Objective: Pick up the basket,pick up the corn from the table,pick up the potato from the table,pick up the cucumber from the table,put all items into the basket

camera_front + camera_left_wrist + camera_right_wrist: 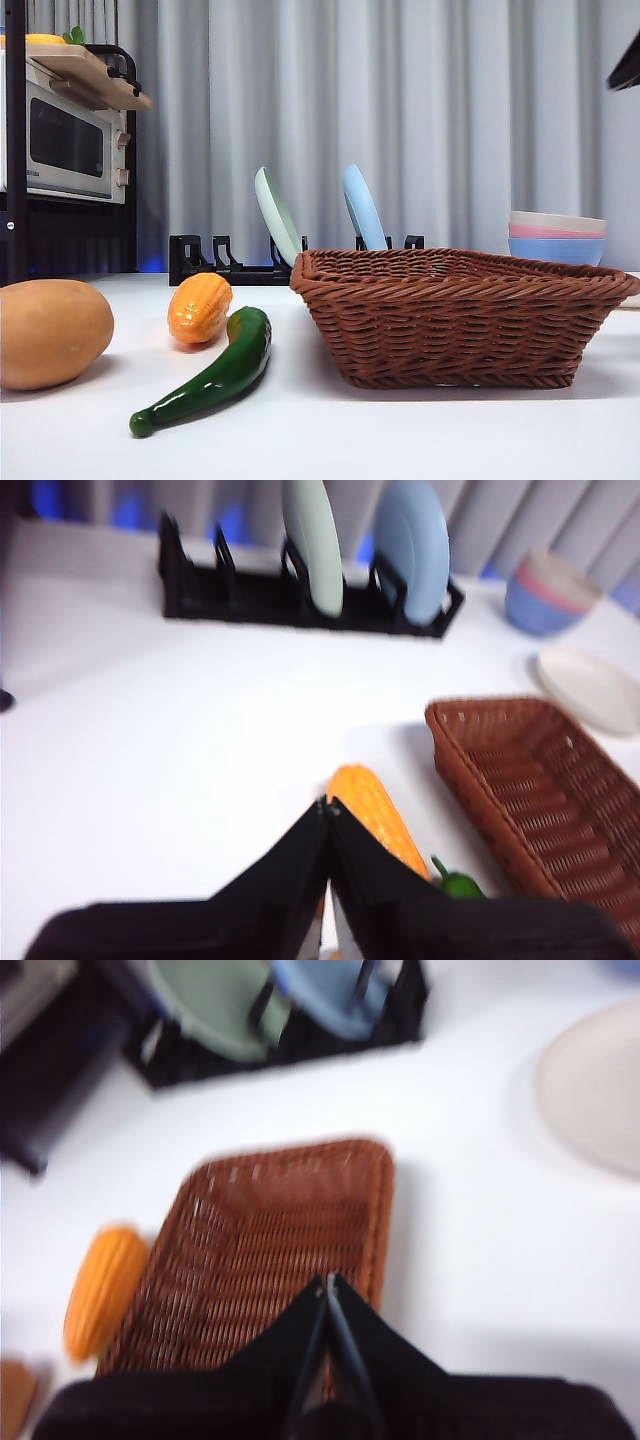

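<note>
My left gripper (327, 805) hangs over the corn (199, 307), jaws pressed together on nothing. My right gripper (328, 1282) hangs over the basket (455, 315), jaws likewise clenched and holding nothing. On the white table (400, 440), potato (50, 332), corn and cucumber (208, 374) lie beside the basket.
</note>
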You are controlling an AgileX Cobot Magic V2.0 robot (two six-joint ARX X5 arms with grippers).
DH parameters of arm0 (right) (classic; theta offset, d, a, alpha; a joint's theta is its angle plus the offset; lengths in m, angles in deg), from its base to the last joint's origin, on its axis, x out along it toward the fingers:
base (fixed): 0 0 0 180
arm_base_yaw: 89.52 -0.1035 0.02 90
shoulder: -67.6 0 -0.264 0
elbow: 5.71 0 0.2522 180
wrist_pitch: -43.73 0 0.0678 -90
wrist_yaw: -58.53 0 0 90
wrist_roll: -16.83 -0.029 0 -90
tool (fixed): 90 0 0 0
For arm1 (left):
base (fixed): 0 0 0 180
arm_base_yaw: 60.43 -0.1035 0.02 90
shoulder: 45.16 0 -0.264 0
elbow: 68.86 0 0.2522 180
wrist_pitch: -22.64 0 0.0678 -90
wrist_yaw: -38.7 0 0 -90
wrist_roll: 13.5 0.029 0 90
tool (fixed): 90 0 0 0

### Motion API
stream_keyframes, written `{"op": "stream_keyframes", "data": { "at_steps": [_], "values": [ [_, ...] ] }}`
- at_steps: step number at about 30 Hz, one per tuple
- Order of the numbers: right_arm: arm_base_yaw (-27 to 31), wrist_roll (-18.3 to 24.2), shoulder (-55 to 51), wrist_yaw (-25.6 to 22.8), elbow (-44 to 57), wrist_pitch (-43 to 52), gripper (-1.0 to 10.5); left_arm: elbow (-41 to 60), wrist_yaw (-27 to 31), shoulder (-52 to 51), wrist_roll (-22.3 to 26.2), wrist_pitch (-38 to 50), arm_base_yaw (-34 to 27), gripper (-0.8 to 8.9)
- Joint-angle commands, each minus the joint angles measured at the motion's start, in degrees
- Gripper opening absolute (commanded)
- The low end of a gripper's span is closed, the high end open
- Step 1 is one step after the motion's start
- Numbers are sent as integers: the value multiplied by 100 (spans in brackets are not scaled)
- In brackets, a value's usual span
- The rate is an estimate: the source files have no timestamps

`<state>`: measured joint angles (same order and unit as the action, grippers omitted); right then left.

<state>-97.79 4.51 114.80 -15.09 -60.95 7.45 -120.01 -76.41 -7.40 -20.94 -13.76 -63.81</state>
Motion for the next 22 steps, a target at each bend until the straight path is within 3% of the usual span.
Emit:
{"op": "stream_keyframes", "data": {
  "at_steps": [1, 3, 5, 7, 22],
  "values": [
    [-4, 586, 557, 367, -378, -435, 3, -243, -245, 505, 426, -160, 2, 6],
    [-4, 717, 922, 511, -586, -616, 67, -402, -535, 833, 450, -229, 2, 94],
    [-4, 732, 1217, 520, -706, -645, 222, -479, -754, 1047, 444, -236, 4, 264],
    [-4, 750, 1478, 522, -789, -640, 339, -509, -839, 1189, 413, -238, 9, 346],
    [-11, 833, 4280, 584, -1729, -588, 345, -509, -815, 1283, 289, -275, 297, 346]
  ]
}}
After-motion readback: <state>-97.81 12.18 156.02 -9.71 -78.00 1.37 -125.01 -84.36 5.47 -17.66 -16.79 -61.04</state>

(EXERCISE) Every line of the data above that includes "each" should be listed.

(TASK RESULT)
- Joint-angle commands, each minus the joint angles measured at the motion's start, in degrees
Motion for the next 22 steps, a target at each bend until the straight path is within 3% of the usual span.

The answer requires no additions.